§ **Aim of the exercise**: Quote only the lines from the top of the listing below down to and including the line with "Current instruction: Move".
BEGIN
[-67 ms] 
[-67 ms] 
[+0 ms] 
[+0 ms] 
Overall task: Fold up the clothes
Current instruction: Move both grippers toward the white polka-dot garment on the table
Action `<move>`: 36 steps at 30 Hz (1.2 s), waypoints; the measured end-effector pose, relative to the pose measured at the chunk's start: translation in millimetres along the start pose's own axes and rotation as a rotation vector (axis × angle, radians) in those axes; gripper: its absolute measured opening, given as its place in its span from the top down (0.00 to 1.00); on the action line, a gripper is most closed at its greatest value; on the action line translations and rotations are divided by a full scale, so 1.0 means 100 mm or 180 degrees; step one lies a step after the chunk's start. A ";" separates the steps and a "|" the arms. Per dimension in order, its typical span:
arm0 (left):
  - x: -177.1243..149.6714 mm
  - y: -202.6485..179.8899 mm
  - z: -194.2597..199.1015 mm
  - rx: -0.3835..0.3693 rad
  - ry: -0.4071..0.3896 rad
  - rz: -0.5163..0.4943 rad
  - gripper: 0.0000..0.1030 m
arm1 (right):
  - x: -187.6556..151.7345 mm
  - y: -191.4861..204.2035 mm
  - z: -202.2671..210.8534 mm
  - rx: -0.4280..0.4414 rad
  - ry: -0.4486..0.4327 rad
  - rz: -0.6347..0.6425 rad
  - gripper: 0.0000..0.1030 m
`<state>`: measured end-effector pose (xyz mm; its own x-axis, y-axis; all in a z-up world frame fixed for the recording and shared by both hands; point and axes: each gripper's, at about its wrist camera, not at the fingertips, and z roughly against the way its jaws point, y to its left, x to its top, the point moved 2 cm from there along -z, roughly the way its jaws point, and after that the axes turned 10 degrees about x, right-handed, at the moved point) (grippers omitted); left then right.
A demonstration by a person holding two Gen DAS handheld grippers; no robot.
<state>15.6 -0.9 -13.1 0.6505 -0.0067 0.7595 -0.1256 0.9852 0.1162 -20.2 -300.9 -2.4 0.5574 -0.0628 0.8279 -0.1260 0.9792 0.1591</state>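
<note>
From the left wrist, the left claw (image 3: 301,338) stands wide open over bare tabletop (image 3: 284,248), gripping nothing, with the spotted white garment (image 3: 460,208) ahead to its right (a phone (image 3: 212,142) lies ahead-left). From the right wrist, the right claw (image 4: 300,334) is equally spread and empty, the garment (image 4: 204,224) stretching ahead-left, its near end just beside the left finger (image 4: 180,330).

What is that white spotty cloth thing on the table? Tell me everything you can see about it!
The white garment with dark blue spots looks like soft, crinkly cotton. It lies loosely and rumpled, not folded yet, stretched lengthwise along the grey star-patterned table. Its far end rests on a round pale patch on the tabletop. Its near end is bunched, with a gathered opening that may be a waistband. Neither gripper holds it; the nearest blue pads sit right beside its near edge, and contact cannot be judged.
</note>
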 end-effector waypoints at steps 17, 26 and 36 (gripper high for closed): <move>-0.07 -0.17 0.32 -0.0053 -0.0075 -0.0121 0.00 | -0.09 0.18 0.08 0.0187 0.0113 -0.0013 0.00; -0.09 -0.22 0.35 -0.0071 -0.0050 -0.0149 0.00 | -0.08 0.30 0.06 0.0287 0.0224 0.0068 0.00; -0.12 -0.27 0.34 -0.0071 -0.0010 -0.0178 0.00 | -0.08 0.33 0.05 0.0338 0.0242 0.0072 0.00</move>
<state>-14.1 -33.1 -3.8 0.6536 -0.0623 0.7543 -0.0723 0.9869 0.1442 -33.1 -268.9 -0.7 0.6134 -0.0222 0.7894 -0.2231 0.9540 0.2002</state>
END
§ **Response below**:
[-67 ms] 
[-67 ms] 
[+0 ms] 
[+0 ms] 
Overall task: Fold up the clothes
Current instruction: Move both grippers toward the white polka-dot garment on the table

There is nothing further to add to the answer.